Common Ground
The Market Street Prototyping Festival challenges teams to design urban prototypes that can encourage new forms of social interaction, in an effort to weave together the character of the different sections in San Francisco’s Market Street. As a group of designers and architects based all around the world, we studied the street conditions and discussed how we could achieve social engagement in a street filled with such diversity. We designed a game with a water feature that rewards interaction and coordination between users. The prototype was built for the festival in April 2015, was chosen for a second round that took place in October 2015 and made its third iteration for October 2016. We are still working with the city and considering the project’s possibilities.

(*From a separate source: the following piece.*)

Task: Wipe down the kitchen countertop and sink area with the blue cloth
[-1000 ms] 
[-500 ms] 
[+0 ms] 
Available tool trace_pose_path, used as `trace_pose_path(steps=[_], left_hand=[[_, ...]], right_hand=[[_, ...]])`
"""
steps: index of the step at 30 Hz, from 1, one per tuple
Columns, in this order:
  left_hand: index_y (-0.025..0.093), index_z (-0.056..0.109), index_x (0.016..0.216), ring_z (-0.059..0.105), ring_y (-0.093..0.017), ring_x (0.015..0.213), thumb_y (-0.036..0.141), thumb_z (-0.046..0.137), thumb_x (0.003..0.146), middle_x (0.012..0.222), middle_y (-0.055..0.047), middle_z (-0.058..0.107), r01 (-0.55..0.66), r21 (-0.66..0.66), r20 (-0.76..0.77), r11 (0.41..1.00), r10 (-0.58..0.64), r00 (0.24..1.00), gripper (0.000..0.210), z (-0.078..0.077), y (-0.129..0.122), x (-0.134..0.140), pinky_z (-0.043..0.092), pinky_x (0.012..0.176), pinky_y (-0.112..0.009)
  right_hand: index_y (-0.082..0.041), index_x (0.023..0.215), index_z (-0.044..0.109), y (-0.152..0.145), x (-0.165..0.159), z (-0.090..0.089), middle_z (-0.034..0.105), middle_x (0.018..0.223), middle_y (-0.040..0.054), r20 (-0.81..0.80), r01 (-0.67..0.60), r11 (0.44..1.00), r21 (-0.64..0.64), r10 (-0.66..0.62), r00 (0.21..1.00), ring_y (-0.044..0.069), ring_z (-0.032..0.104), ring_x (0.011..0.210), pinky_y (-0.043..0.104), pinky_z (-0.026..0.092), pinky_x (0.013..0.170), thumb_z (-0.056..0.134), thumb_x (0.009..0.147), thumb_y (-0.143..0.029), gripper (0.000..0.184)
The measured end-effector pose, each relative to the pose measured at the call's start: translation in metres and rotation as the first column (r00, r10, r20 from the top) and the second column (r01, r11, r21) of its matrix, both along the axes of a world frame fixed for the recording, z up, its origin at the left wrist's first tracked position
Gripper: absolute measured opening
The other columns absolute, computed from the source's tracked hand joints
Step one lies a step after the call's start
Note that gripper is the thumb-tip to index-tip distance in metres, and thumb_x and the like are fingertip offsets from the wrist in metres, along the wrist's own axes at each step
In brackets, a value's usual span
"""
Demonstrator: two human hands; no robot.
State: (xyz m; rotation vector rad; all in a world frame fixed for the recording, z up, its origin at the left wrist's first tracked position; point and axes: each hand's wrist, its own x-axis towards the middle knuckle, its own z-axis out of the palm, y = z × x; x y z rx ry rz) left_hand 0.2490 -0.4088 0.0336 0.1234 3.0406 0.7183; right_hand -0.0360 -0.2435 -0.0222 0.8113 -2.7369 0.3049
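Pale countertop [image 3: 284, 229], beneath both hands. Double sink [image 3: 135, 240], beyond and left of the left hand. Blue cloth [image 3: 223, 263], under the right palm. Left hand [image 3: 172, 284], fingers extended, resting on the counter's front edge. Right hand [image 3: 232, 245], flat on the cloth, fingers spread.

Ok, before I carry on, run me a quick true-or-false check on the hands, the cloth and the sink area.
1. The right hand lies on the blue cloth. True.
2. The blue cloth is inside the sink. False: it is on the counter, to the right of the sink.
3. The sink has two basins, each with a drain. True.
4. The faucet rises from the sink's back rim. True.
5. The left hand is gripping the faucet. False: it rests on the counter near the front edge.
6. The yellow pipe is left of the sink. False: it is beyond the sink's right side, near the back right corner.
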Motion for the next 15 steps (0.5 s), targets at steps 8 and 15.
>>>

As a group of UX designers and architects based all around the world, our team at Cloud Arch Studio sought to define a more universal way to understand the gap in pedestrian interaction and came up with a simple binary condition: people who are moving, and people who are still. We have devised a game that requires interaction between people moving by and people staying put and rewards greater participation and coordination between all types of people. Through three simple networked surfaces - seating, landscape, and pavement built on identical grids - we can map user inputs from corresponding cells of seating and pavement to an unexpected water feature within the landscape, and program the reactions to occur sequentially as more cells are activated in sync along the path. No water feature is activated unless both the seat and the pavement are activated, making social interaction a necessity rather than just a result.